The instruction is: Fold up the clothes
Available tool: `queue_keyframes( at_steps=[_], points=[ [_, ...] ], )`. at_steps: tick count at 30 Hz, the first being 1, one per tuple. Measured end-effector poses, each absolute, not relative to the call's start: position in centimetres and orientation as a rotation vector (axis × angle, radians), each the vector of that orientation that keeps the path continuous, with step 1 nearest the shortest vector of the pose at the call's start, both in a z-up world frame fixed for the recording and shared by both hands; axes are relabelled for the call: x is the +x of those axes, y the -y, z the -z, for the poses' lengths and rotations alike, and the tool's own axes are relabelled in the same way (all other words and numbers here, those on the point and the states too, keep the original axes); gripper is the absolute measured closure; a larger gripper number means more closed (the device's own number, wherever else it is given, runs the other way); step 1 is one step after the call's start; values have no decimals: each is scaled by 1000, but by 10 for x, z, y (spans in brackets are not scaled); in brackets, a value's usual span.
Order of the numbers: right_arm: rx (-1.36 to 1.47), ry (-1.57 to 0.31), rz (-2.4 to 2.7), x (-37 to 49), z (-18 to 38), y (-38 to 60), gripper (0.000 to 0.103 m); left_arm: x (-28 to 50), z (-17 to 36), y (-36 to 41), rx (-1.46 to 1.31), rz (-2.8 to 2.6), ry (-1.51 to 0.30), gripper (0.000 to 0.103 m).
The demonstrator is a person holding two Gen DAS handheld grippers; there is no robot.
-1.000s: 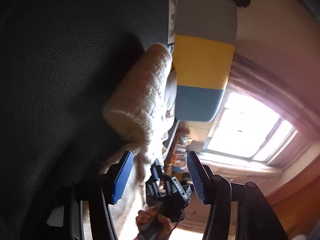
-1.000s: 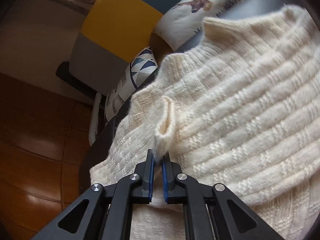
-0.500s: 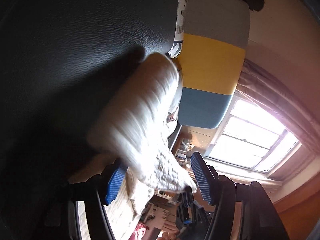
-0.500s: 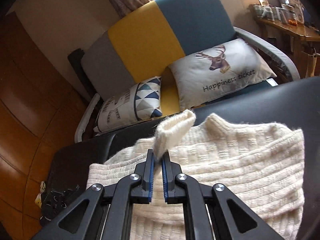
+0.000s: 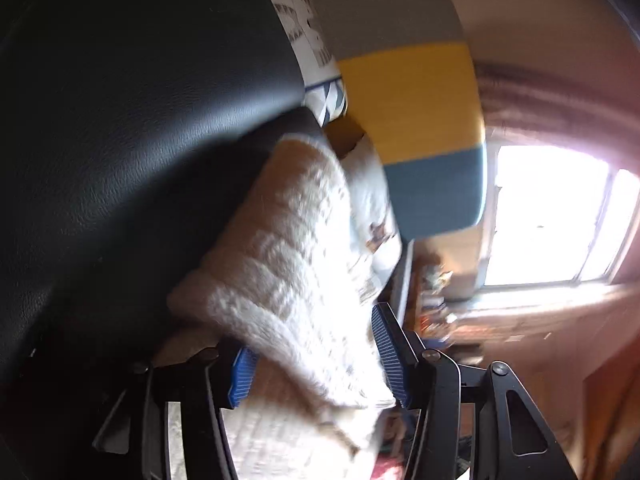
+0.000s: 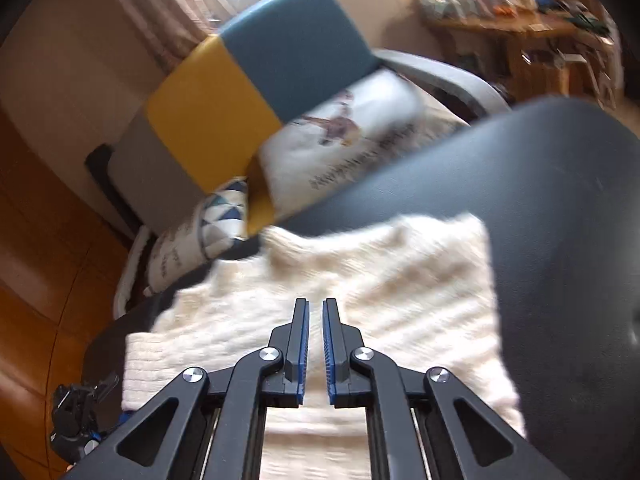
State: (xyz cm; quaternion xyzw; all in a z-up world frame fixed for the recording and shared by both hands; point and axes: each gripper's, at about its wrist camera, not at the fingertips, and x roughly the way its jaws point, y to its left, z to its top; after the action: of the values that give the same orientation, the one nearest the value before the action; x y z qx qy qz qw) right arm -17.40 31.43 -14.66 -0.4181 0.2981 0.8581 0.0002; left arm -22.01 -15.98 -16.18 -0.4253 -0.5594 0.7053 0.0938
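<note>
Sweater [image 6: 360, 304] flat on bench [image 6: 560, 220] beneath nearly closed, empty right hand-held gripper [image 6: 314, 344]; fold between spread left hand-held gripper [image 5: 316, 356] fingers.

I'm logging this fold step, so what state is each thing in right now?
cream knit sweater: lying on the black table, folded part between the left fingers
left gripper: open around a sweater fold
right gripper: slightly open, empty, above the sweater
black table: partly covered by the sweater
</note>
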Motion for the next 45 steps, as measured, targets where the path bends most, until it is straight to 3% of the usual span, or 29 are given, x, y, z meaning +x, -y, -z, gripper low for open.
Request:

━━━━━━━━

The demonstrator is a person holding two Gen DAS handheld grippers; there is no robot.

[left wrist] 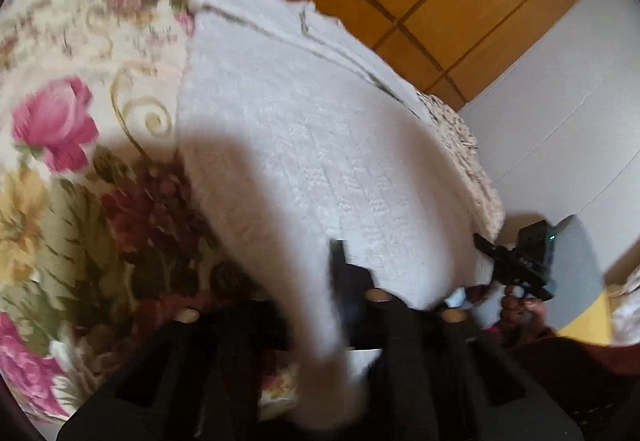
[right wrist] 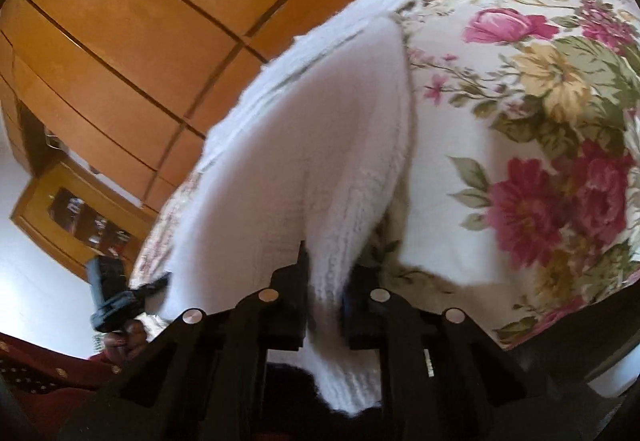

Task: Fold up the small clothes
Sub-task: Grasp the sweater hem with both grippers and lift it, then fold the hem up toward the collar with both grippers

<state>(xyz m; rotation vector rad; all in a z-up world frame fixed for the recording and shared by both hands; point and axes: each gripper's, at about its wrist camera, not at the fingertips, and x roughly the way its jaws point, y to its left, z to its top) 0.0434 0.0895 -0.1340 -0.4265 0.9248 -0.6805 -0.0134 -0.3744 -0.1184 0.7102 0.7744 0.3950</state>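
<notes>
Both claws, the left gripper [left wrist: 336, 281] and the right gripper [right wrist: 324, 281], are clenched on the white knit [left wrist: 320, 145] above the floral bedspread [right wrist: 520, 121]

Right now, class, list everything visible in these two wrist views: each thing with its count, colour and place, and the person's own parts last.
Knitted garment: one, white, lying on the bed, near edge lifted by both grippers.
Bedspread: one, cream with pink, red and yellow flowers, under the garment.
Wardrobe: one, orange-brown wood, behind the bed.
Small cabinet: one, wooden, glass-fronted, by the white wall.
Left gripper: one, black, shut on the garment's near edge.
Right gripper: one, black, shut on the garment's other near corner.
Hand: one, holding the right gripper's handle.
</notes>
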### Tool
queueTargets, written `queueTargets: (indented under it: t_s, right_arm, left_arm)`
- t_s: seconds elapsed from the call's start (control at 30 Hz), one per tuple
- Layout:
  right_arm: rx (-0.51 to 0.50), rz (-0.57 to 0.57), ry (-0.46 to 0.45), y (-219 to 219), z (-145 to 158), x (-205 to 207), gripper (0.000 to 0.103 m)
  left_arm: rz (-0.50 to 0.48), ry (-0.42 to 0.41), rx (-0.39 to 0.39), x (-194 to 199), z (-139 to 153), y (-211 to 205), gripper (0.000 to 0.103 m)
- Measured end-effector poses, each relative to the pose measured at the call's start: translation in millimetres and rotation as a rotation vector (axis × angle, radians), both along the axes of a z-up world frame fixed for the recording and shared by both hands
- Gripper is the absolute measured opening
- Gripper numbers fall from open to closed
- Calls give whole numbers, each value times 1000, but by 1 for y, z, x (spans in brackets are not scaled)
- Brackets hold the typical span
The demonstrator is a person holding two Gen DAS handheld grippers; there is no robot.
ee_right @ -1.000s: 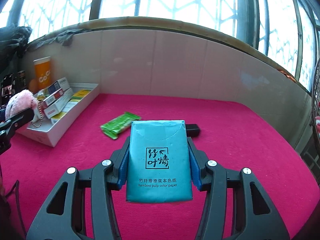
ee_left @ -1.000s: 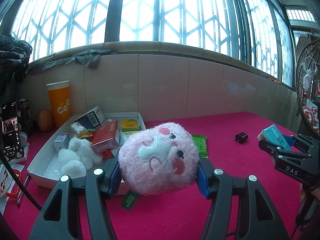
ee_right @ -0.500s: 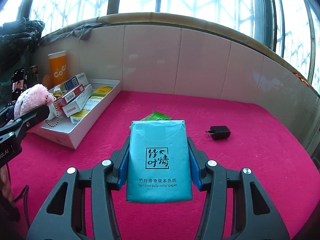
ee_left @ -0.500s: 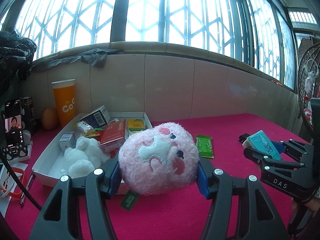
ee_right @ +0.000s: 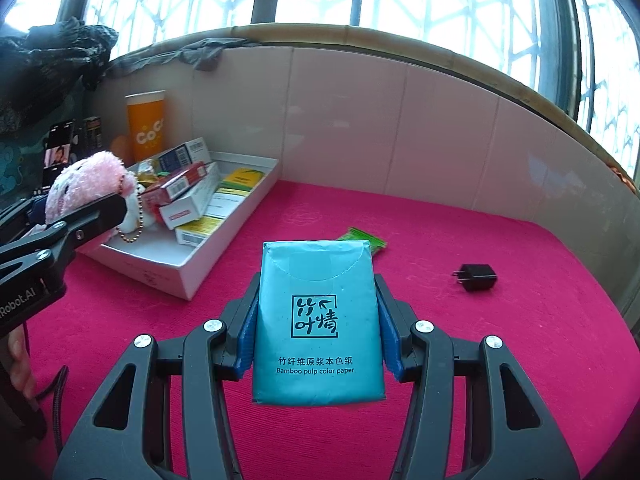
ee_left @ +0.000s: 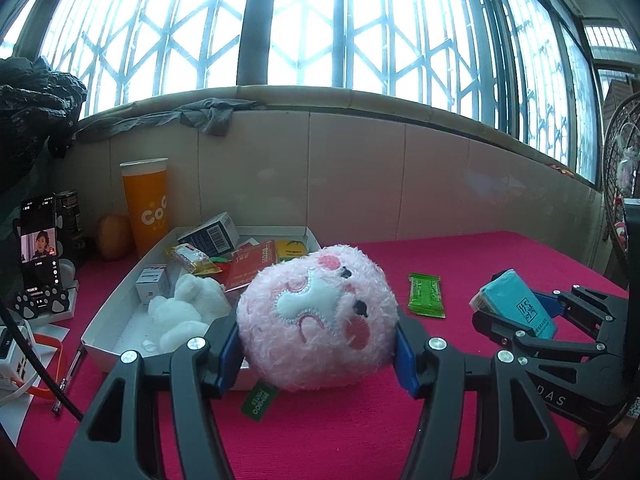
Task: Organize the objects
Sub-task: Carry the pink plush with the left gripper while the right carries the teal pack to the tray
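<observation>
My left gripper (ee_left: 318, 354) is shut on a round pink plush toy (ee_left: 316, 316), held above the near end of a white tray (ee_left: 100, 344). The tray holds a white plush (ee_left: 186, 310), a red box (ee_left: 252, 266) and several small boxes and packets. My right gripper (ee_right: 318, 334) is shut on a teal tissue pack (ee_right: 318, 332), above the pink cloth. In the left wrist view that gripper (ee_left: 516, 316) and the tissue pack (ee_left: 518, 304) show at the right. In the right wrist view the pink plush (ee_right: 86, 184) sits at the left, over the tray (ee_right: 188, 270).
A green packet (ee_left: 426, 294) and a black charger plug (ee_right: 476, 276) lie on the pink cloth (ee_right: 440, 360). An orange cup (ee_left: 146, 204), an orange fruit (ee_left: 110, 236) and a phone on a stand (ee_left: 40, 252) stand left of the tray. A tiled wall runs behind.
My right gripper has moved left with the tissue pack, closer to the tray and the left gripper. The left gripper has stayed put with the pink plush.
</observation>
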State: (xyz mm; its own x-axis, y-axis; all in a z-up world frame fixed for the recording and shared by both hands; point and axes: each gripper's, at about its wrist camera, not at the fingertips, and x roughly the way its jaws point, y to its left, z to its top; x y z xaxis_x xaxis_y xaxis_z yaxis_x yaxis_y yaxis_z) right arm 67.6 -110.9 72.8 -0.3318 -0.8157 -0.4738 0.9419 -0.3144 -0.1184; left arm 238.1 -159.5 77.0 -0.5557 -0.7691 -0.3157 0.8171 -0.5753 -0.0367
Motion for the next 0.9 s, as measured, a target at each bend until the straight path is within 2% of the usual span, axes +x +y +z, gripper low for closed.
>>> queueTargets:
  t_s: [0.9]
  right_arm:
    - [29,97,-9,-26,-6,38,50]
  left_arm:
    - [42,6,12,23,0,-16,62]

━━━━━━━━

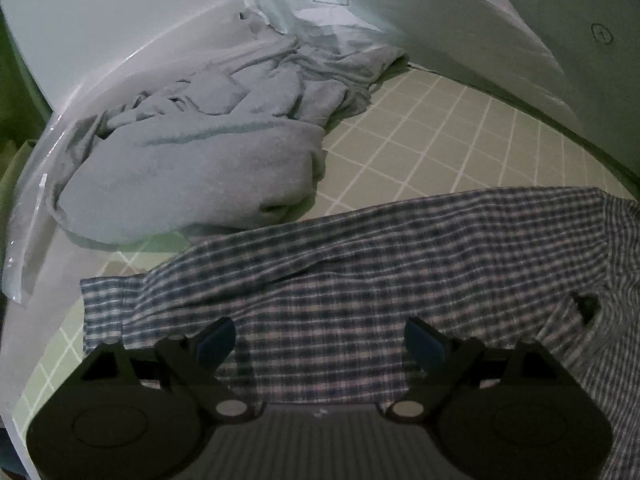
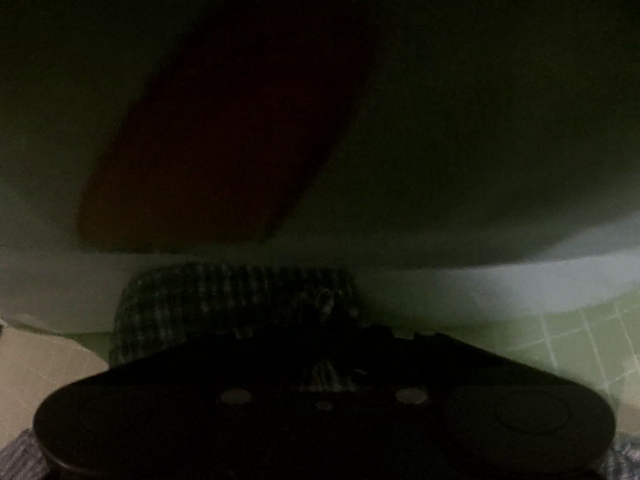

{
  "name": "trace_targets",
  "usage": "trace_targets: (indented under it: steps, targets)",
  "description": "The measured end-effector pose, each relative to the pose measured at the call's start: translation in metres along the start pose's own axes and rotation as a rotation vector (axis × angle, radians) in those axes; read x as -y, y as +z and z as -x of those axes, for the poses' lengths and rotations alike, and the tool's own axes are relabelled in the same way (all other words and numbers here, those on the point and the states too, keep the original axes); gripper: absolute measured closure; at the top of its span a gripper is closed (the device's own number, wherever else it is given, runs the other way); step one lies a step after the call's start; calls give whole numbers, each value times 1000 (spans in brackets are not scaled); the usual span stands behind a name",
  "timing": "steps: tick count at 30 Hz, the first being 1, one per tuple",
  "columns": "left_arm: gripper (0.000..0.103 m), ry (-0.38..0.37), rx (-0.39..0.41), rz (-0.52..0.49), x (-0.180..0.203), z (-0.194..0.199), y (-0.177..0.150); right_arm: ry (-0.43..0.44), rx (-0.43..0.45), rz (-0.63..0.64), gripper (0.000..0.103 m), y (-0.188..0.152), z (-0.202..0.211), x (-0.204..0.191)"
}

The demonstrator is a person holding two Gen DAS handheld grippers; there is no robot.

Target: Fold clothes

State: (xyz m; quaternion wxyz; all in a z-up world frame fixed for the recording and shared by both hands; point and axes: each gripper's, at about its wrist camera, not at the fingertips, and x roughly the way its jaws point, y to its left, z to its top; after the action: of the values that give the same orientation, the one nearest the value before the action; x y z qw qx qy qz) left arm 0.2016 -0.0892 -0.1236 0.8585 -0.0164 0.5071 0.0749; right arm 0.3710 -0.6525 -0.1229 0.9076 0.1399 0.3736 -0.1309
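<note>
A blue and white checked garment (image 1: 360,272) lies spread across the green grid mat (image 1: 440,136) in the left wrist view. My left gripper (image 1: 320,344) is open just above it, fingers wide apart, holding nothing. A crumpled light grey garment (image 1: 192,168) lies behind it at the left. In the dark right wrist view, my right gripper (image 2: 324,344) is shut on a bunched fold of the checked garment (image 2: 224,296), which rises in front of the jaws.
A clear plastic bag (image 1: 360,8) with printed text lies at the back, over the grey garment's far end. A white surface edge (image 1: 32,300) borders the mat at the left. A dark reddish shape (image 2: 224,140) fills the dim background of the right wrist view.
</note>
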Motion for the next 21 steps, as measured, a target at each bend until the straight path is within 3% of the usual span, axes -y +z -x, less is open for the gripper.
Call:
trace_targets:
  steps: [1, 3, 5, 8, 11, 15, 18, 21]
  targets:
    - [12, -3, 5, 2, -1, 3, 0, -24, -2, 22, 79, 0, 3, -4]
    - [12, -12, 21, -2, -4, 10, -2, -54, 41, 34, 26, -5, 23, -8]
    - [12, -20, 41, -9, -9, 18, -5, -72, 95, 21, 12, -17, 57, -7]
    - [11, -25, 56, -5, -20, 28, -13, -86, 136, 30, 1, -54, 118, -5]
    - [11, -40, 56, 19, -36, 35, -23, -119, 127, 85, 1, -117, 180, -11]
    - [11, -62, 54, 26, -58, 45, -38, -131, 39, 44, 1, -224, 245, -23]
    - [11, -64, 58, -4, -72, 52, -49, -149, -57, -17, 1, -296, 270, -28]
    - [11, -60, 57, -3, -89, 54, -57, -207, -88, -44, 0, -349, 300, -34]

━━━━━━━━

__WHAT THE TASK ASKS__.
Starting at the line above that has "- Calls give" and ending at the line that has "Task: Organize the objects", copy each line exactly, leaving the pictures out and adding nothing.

__ANSWER BOX__.
- Calls give whole numbers, each value times 1000, but by 1 for y, z, x (spans in brackets are not scaled)
- Brackets hold the typical span
The demonstrator is a person holding two Gen DAS handheld grippers; there is no robot.
ee_right @ -1.000s: 
ee_left @ -1.000s: 
ee_right @ -0.500s: 
ee_left @ -0.500s: 
ee_right @ +0.000s: 
ee_left @ +0.000s: 
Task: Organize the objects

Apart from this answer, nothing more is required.